(Problem description)
Each entry below has to be written out again exactly.

(Provided material)
◇ ◇ ◇

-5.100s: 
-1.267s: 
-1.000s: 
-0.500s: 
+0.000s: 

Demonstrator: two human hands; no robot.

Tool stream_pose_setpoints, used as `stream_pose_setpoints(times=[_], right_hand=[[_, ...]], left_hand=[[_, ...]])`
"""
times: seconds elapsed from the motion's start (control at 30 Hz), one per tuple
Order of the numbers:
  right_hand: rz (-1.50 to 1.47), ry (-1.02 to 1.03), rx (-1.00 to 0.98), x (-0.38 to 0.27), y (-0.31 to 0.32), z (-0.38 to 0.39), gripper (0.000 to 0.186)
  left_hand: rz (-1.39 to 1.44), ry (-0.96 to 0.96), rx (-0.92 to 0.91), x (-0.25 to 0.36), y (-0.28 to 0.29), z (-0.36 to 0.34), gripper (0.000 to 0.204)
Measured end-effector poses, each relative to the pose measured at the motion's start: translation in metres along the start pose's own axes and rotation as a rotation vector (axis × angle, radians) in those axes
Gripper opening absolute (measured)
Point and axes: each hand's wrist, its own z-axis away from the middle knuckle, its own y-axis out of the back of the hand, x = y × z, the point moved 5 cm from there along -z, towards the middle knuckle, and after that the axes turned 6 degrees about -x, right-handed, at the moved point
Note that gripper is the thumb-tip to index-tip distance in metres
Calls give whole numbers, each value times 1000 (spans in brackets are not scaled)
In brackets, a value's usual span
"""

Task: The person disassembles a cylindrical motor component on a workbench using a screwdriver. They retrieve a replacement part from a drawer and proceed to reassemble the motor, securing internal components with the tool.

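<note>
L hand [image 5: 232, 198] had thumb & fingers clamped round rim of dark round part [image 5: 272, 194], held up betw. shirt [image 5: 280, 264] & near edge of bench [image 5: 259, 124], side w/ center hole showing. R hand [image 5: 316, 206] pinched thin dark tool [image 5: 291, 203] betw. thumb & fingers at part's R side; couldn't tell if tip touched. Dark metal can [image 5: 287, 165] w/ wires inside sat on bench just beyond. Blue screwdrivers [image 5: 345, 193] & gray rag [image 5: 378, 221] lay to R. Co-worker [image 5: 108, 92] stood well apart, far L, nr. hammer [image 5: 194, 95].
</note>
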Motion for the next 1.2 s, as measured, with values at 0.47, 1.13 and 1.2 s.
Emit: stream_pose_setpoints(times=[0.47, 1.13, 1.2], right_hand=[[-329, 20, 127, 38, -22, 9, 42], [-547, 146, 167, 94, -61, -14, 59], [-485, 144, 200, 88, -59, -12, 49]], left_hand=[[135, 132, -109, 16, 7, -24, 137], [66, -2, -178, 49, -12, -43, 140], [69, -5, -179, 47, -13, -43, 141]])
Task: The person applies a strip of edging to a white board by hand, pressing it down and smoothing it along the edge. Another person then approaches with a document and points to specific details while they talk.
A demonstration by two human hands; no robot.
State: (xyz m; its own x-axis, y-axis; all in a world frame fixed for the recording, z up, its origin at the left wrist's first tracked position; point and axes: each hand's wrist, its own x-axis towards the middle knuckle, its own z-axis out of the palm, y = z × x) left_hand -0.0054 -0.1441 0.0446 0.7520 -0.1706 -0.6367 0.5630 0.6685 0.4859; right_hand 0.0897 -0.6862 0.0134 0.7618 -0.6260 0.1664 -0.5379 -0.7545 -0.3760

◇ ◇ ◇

(Response area)
-5.100s: 
-1.267s: 
-1.000s: 
-0.500s: 
+0.000s: 

Demonstrator: two human hands; no robot.

Tool stream_pose_setpoints, used as `stream_pose_setpoints(times=[_], right_hand=[[_, ...]], left_hand=[[_, ...]])`
"""
times: seconds elapsed from the motion's start (control at 30 Hz), one per tuple
Order of the numbers:
  right_hand: rz (-1.50 to 1.47), ry (-1.02 to 1.03), rx (-1.00 to 0.98), x (-0.38 to 0.27), y (-0.31 to 0.32), z (-0.38 to 0.39), gripper (0.000 to 0.186)
  left_hand: rz (-1.39 to 1.44), ry (-0.96 to 0.96), rx (-0.92 to 0.91), x (-0.25 to 0.36), y (-0.28 to 0.29), z (-0.36 to 0.34), gripper (0.000 to 0.204)
Measured end-effector poses, each relative to the pose measured at the motion's start: translation in metres along the start pose's own axes and rotation as a rotation vector (axis × angle, radians) in those axes
Gripper opening absolute (measured)
Point and axes: each hand's wrist, its own z-axis away from the middle knuckle, its own y-axis out of the back of the hand, x = y × z, the point moved 5 cm from there along -z, towards the middle knuckle, and after that the axes turned 6 degrees about -x, right-handed, at the moved point
Note that gripper is the thumb-tip to index-tip distance in metres
Calls give whole numbers, each value times 1000 (spans in brackets are not scaled)
In brackets, a value's usual span
"""

Task: The person disassembles a cylindrical motor component on a workbench using a screwdriver. They retrieve a replacement part from a drawer and proceed to reassemble the motor, securing internal components with the tool.

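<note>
L hand [image 5: 232, 198] had thumb & fingers clamped round rim of dark round part [image 5: 272, 194], held up betw. shirt [image 5: 280, 264] & near edge of bench [image 5: 259, 124], side w/ center hole showing. R hand [image 5: 316, 206] pinched thin dark tool [image 5: 291, 203] betw. thumb & fingers at part's R side; couldn't tell if tip touched. Dark metal can [image 5: 287, 165] w/ wires inside sat on bench just beyond. Blue screwdrivers [image 5: 345, 193] & gray rag [image 5: 378, 221] lay to R. Co-worker [image 5: 108, 92] stood well apart, far L, nr. hammer [image 5: 194, 95].
</note>
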Motion for the next 1.2 s, as measured, with values at 0.47, 1.13 and 1.2 s.
Emit: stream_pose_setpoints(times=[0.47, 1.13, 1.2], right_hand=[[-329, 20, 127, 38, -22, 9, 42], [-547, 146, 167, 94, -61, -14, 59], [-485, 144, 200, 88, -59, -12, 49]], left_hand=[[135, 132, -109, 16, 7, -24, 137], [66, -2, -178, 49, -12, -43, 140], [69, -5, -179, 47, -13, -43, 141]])
Task: The person applies a strip of edging to a white board by hand, pressing it down and smoothing it along the edge. Another person then approaches with a document and points to specific details while they talk.
A demonstration by two human hands; no robot.
State: (xyz m; its own x-axis, y-axis; all in a world frame fixed for the recording, z up, its origin at the left wrist's first tracked position; point and axes: each hand's wrist, its own x-axis towards the middle knuckle, its own z-axis out of the palm, y = z × x) left_hand -0.0054 -0.1441 0.0446 0.7520 -0.1706 -0.6367 0.5630 0.6685 0.4859; right_hand 0.0897 -0.6862 0.0134 0.7618 -0.6260 0.1664 -0.5379 -0.7545 -0.3760

This output is complete, and the exercise is done.